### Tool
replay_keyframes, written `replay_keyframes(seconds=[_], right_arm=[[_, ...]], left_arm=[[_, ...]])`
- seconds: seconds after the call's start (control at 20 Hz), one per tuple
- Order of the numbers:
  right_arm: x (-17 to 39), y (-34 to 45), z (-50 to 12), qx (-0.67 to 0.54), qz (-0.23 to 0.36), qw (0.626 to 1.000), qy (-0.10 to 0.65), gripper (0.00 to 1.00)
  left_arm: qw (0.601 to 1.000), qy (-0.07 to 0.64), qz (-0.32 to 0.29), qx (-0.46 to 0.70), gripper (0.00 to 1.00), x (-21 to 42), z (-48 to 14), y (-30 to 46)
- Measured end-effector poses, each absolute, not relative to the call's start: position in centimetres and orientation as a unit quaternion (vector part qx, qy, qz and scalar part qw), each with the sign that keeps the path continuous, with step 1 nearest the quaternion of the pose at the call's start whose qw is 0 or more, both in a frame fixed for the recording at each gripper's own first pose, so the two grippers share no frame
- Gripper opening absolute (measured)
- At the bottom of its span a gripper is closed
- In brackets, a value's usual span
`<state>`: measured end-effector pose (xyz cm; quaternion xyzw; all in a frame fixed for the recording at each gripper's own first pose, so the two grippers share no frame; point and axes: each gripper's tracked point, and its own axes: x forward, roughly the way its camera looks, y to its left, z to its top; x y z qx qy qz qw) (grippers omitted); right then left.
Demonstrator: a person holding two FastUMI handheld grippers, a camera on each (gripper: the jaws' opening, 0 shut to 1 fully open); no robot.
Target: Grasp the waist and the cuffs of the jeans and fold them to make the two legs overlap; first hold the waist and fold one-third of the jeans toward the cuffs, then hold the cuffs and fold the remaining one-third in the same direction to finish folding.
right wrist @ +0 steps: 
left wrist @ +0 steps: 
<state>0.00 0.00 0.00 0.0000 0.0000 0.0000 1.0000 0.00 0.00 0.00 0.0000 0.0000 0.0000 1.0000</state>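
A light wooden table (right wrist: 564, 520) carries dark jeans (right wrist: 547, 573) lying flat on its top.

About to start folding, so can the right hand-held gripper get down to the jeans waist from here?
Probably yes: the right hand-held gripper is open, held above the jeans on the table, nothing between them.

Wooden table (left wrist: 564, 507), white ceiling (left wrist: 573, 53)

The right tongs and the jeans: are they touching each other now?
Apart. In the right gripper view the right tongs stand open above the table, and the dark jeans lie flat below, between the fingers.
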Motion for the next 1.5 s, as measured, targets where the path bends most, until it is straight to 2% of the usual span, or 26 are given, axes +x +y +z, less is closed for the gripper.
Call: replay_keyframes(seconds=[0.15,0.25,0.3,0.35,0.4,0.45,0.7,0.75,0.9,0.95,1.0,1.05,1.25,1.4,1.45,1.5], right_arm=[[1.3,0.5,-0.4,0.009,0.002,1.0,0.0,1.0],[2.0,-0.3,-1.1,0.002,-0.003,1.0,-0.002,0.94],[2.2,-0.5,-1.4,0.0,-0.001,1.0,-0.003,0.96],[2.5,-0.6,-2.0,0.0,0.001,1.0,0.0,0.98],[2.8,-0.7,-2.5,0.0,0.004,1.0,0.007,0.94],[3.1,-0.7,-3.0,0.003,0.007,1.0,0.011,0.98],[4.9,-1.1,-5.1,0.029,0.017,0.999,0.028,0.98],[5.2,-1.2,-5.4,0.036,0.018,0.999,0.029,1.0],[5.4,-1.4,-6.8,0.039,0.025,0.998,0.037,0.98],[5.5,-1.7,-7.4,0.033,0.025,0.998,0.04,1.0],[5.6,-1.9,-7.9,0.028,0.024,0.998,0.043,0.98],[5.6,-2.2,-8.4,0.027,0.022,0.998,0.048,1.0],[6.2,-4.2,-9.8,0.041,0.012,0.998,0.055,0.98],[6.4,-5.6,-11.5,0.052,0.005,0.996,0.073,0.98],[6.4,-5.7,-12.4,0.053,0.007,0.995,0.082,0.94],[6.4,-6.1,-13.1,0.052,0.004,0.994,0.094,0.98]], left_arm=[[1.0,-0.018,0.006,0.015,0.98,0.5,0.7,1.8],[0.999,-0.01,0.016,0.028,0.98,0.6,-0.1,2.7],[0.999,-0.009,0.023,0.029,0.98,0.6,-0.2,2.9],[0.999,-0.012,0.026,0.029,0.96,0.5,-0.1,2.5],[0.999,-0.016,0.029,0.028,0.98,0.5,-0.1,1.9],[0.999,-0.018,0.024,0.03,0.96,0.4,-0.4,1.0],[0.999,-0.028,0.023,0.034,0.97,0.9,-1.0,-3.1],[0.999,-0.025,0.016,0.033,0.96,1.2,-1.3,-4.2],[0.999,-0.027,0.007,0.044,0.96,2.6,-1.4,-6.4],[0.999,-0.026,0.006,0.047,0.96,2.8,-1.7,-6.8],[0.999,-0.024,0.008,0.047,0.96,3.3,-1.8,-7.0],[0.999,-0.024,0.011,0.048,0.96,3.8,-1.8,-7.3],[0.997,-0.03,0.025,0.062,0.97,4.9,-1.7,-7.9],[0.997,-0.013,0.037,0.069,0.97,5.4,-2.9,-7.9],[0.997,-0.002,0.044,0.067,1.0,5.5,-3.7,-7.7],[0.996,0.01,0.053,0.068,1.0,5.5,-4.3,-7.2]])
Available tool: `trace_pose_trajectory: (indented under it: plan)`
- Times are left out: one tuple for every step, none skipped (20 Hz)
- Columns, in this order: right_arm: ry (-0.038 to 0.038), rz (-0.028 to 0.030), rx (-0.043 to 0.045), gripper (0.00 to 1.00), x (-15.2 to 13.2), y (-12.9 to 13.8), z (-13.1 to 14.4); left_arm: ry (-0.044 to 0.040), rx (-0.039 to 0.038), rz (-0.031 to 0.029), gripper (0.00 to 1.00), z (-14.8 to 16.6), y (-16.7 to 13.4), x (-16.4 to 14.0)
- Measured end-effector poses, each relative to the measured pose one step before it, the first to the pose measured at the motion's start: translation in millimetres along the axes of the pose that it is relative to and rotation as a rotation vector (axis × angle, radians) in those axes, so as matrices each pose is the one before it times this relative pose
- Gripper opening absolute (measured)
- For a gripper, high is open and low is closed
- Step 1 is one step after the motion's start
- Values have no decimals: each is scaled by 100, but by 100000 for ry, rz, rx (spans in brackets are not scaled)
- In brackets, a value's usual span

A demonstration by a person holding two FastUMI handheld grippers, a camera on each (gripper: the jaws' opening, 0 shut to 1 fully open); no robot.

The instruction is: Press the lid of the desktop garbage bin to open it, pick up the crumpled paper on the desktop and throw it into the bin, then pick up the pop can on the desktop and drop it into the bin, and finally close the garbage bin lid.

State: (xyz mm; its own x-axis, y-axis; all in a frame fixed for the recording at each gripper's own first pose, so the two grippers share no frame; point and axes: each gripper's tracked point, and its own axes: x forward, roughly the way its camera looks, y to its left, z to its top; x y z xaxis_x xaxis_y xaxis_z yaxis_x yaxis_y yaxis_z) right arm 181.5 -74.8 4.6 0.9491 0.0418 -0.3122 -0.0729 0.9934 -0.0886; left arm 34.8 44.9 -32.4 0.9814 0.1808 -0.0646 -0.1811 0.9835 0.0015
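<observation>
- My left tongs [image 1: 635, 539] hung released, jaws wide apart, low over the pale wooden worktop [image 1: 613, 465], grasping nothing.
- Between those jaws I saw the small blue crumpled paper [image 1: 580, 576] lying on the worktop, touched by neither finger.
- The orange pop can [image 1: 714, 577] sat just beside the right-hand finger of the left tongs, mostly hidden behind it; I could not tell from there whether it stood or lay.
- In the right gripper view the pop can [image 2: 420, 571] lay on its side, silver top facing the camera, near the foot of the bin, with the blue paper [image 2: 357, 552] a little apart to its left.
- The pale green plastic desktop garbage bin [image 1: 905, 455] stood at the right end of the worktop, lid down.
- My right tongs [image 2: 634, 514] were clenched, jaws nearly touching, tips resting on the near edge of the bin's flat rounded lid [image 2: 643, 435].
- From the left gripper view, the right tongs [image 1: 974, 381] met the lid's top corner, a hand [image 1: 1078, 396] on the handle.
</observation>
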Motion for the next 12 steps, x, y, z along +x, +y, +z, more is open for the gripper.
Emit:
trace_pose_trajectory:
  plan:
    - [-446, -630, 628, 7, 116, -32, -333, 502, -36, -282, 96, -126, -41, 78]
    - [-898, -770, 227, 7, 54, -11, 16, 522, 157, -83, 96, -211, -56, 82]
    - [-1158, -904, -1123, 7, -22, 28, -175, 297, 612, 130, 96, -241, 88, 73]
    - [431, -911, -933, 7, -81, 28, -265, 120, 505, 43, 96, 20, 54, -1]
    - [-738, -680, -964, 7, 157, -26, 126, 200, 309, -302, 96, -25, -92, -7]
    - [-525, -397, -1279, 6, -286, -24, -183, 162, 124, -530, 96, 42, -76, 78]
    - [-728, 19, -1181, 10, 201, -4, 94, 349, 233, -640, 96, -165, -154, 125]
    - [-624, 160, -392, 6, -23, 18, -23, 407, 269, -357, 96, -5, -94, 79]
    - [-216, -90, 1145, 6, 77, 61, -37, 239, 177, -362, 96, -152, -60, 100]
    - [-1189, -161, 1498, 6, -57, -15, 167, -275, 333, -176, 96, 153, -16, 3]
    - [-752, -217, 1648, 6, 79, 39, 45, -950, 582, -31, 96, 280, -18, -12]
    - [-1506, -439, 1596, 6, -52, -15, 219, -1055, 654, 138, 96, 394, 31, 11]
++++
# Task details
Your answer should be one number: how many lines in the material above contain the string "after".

# Your response
2